* [DIRECTIONS FOR THIS TASK] All of the data must be written out verbatim, with pictures excluded.

* [DATA EXCERPT]
··········
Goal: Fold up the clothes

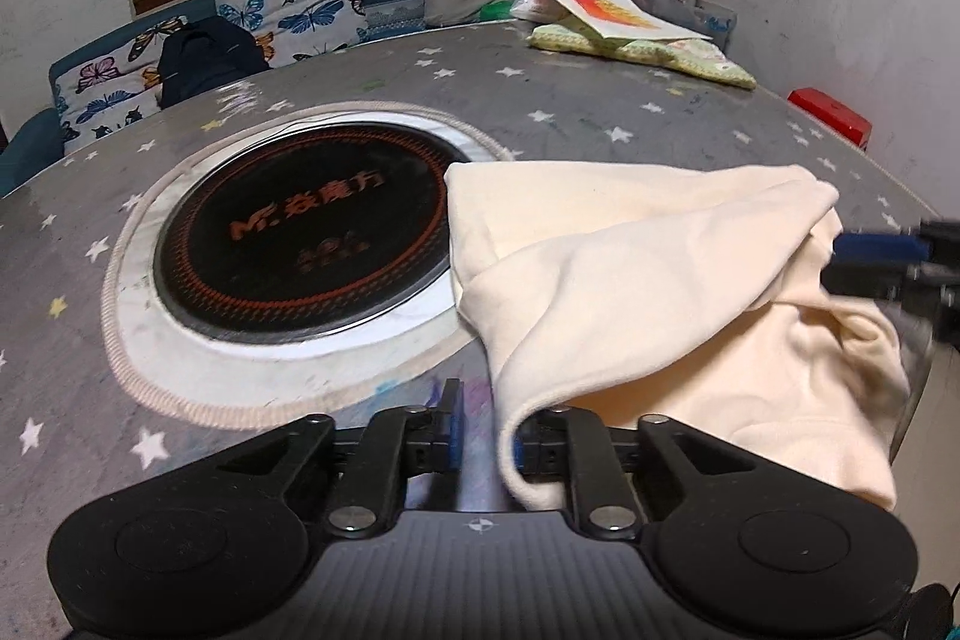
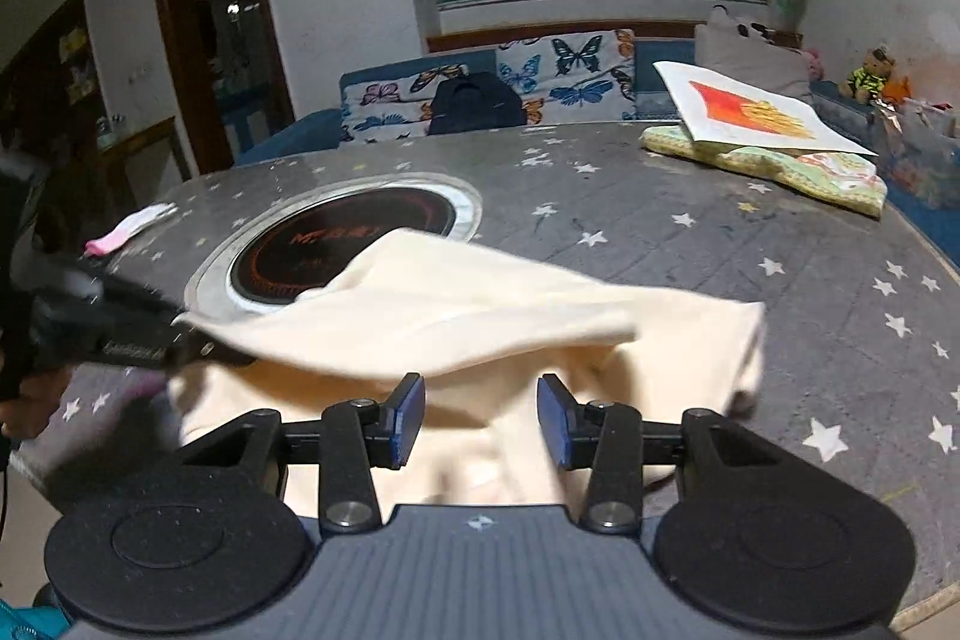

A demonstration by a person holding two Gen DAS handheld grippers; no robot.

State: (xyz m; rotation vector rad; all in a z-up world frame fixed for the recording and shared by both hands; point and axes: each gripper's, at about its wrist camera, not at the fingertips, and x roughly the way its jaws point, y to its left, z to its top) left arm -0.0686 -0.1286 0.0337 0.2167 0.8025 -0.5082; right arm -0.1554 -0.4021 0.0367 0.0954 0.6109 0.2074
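While cream garment drapes table, induction hob partly covered.

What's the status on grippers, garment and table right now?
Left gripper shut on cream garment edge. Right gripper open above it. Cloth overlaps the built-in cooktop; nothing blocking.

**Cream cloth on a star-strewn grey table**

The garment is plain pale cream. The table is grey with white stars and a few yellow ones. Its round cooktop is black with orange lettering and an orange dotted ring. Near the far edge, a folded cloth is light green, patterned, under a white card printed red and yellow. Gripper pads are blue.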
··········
* [TASK RESULT]
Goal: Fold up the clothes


A demonstration by a person holding two Gen DAS handheld grippers; no robot.

State: (xyz m; rotation vector rad; all in a z-up world frame fixed for the recording and shared by both hands; point and axes: each gripper's, at about its wrist camera, not at the fingertips, and x roughly the way its jaws point, y to its left, z to its top) left arm -0.0686 -0.1286 0.0337 0.2167 0.8025 -0.5082; right arm -0.1554 -0.4021 0.0367 0.0954 0.6109 0.2074
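While cream garment drapes table, induction hob partly covered.

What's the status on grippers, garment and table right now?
Left gripper shut on cream garment edge. Right gripper open above it. Cloth overlaps the built-in cooktop; nothing blocking.

**Cream cloth on a star-strewn grey table**

The garment is plain pale cream. The table is grey with white stars and a few yellow ones. Its round cooktop is black with orange lettering and an orange dotted ring. Near the far edge, a folded cloth is light green, patterned, under a white card printed red and yellow. Gripper pads are blue.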

The answer has been written out in full.